◆ BRIEF
Every line below that contains "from" is to be copied.

=== DATA BELOW ===

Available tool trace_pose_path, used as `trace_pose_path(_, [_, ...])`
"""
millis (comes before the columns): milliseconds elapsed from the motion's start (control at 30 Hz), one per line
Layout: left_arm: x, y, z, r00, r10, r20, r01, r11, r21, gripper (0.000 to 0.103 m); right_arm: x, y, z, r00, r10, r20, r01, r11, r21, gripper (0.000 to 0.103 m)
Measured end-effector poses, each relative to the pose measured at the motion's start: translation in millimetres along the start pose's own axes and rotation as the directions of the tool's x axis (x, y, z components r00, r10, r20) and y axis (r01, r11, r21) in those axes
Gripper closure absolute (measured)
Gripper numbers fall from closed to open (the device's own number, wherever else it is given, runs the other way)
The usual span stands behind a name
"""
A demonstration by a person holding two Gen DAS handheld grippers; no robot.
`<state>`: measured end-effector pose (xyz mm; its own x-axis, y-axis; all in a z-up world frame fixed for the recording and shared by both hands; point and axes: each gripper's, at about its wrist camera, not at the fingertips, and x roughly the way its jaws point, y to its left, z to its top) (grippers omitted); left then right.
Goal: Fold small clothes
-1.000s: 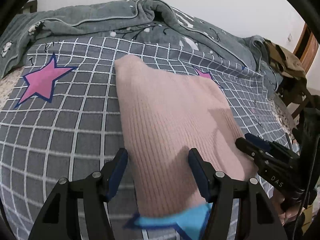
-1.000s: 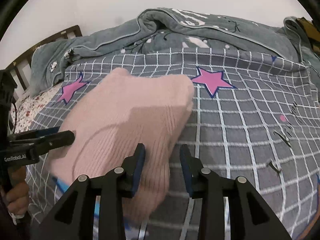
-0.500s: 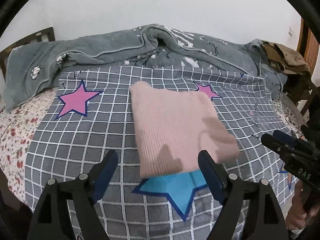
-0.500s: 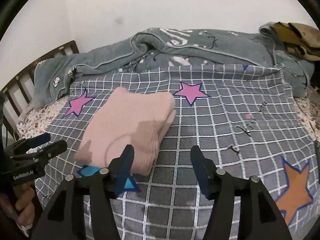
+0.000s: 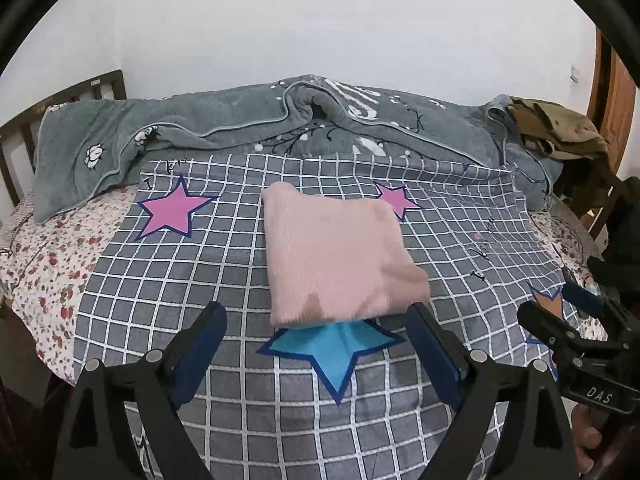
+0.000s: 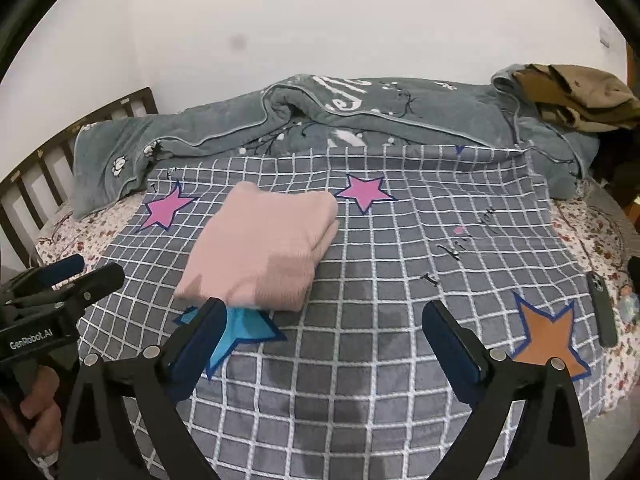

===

◆ THE ANSWER
millis (comes before the columns): milliseconds elapsed from the motion's start (control at 30 Hz), one per line
Gripper numbers fall from closed to open (the device's own number, wherever else it is given, runs the other way)

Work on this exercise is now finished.